About this task:
Output the listing below in full, exactly as written.

Information provided:
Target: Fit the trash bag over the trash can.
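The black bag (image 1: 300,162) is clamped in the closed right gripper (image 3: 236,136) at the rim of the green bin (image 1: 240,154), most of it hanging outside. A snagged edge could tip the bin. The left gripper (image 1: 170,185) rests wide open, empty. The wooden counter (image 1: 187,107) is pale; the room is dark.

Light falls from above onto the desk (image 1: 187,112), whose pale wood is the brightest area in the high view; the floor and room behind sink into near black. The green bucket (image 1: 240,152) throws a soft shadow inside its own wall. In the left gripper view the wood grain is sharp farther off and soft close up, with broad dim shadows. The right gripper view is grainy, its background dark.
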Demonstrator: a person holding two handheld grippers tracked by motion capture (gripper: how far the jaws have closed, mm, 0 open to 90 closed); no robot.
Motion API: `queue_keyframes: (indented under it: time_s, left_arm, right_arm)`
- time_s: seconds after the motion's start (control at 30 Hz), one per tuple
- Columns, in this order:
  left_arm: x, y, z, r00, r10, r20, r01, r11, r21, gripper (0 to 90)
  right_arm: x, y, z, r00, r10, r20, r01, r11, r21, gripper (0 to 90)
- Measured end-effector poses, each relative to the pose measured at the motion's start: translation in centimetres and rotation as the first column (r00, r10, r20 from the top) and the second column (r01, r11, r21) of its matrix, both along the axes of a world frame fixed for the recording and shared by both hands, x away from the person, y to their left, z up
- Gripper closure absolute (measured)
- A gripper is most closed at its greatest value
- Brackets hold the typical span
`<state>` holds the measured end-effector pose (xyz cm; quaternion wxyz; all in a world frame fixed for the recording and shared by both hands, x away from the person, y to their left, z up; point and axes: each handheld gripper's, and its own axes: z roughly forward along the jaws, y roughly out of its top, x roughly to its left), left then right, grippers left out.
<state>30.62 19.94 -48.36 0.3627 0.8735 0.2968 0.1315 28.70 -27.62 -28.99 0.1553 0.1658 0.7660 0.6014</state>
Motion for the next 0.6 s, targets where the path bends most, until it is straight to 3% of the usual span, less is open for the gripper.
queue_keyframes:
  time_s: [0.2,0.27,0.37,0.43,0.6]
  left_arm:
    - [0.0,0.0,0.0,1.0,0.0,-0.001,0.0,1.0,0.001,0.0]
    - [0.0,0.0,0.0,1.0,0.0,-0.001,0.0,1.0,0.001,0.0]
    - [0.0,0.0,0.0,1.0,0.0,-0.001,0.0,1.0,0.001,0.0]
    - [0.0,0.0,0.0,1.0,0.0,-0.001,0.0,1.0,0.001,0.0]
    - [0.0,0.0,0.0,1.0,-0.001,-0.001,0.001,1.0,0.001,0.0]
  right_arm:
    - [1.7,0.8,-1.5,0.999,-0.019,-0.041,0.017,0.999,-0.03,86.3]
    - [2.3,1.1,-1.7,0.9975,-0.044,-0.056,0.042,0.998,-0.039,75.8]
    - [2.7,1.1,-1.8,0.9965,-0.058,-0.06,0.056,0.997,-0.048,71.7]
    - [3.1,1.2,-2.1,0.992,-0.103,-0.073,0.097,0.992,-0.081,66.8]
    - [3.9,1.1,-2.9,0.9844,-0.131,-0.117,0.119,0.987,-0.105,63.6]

Your response:
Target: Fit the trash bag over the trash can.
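The black bag (image 1: 300,162) is clamped in the closed right gripper (image 3: 236,136) at the rim of the green bin (image 1: 240,154), most of it hanging outside. A snagged edge could tip the bin. The left gripper (image 1: 170,185) rests wide open, empty. The wooden counter (image 1: 187,107) is pale; the room is dark.

Light falls from above onto the desk (image 1: 187,112), whose pale wood is the brightest area in the high view; the floor and room behind sink into near black. The green bucket (image 1: 240,152) throws a soft shadow inside its own wall. In the left gripper view the wood grain is sharp farther off and soft close up, with broad dim shadows. The right gripper view is grainy, its background dark.
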Demonstrator: a person holding two handheld grippers tracked by motion capture (gripper: how far the jaws have closed, mm, 0 open to 90 closed); no robot.
Motion API: `queue_keyframes: (indented under it: time_s, left_arm, right_arm)`
- time_s: seconds after the motion's start (control at 30 Hz), one per tuple
- Columns, in this order:
  left_arm: x, y, z, r00, r10, r20, r01, r11, r21, gripper (0 to 90)
  right_arm: x, y, z, r00, r10, r20, r01, r11, r21, gripper (0 to 90)
- Measured end-effector poses, each relative to the pose measured at the motion's start: translation in centimetres and rotation as the first column (r00, r10, r20 from the top) and the second column (r01, r11, r21) of its matrix, both along the axes of a world frame fixed for the recording and shared by both hands, x away from the person, y to their left, z up
- Gripper closure absolute (measured)
- A gripper is most closed at its greatest value
- Brackets hold the typical span
`<state>` holds the measured end-effector pose (xyz cm; quaternion wxyz; all in a world frame fixed for the recording and shared by both hands, x away from the person, y to their left, z up; point and axes: each handheld gripper's, and its own axes: z roughly forward along the jaws, y roughly out of its top, x roughly to its left), left then right, grippers left out.
<state>30.62 19.94 -48.36 0.3627 0.8735 0.2968 0.1315 28.70 -27.62 -28.99 0.1553 0.1658 0.7660 0.6014</state>
Motion for the next 0.6 s, targets where the path bends most, until it is straight to 3% of the usual span, less is open for the gripper.
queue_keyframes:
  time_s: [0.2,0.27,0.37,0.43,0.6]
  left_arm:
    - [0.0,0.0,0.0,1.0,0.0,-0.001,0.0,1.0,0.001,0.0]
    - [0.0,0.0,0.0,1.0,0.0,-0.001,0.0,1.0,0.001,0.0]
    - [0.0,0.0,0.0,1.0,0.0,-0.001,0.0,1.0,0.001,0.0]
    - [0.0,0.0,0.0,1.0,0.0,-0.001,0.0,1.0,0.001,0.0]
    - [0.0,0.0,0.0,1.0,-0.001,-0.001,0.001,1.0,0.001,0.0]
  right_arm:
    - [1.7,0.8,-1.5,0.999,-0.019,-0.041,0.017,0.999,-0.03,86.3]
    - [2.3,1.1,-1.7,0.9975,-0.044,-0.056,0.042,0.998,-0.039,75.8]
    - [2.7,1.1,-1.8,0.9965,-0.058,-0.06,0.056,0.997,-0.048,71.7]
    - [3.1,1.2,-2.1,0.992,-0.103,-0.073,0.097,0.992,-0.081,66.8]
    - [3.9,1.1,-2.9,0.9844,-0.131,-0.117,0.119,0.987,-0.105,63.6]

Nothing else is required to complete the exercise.